■ PROBLEM DETAILS:
Return the run of lines below that opens with the line containing "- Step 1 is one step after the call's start" and closes with the line containing "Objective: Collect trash", keeping each one exact.

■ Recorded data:

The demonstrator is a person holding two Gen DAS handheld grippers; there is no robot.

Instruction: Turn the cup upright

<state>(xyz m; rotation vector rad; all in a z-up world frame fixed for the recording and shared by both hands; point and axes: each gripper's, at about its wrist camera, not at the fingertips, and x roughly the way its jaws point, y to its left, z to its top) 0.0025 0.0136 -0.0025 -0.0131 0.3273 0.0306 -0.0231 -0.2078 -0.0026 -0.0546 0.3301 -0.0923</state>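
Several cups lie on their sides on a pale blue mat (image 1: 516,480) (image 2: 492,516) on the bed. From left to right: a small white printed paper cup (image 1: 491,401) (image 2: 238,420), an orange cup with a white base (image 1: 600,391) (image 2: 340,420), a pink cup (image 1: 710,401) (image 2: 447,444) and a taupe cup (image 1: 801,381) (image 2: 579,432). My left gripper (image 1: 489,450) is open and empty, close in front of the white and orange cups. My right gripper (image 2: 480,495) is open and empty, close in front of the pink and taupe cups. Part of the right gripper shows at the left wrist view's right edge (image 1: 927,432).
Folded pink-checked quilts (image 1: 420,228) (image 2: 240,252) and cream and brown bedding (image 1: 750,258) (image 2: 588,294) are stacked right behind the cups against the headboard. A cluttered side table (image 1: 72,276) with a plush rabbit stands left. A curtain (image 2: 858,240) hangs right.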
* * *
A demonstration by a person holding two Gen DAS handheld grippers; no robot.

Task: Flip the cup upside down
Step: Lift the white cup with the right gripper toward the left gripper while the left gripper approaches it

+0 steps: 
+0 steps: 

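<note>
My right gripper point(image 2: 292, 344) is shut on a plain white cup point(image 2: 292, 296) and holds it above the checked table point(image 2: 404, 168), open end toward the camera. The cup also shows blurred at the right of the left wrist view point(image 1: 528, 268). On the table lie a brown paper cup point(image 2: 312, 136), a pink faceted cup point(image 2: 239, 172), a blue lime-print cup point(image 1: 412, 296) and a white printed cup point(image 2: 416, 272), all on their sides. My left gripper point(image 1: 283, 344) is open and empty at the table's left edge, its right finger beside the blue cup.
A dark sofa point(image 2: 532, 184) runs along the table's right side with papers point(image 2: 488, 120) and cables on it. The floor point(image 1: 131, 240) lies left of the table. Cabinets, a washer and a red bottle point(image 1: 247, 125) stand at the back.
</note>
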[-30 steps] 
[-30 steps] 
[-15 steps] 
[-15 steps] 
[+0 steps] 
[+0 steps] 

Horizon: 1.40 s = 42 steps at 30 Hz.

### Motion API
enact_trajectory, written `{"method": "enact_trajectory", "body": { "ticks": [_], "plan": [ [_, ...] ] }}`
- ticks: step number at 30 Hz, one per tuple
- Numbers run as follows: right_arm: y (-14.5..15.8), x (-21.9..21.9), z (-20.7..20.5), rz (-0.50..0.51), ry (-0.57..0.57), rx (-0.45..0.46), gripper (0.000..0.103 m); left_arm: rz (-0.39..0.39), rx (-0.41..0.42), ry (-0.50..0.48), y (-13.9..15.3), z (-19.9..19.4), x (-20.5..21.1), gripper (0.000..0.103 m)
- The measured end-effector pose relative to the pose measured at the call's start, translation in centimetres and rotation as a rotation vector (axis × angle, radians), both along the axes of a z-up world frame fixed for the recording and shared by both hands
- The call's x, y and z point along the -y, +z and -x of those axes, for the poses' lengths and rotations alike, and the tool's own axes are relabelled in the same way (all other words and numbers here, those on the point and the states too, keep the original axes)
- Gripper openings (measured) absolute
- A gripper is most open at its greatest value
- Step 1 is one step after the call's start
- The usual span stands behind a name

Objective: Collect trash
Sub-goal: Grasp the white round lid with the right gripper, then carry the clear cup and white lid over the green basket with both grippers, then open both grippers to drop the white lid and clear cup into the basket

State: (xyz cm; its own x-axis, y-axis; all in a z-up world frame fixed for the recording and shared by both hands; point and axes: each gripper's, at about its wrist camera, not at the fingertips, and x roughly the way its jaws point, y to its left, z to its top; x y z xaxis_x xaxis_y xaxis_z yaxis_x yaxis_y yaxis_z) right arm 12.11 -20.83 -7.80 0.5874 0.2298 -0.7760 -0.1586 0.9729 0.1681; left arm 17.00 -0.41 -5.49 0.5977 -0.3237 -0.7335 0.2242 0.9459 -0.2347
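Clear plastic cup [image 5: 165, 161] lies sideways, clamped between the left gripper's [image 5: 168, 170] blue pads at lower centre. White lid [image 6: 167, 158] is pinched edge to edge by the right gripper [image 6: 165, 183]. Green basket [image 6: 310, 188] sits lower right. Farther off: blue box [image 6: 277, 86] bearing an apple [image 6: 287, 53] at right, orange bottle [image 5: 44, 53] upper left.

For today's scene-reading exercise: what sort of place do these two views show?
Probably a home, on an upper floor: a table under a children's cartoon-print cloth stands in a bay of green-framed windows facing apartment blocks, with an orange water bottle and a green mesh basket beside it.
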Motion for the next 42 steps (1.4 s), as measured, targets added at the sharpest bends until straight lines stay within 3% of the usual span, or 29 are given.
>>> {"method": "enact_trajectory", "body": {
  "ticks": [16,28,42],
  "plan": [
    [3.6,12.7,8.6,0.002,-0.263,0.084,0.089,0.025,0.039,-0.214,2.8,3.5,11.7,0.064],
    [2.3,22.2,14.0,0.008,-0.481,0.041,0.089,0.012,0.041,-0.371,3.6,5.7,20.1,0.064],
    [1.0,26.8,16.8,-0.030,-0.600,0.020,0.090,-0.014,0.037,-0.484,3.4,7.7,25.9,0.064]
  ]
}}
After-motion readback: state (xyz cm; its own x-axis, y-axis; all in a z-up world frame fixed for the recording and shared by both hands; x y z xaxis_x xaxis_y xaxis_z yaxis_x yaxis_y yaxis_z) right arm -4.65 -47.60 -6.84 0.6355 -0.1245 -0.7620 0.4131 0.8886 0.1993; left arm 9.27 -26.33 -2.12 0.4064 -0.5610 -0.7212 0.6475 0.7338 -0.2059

■ RESPONSE:
- Step 1 is one step after the call's start
- The usual span stands behind a name

Objective: Collect trash

Nothing further is needed to complete this exercise.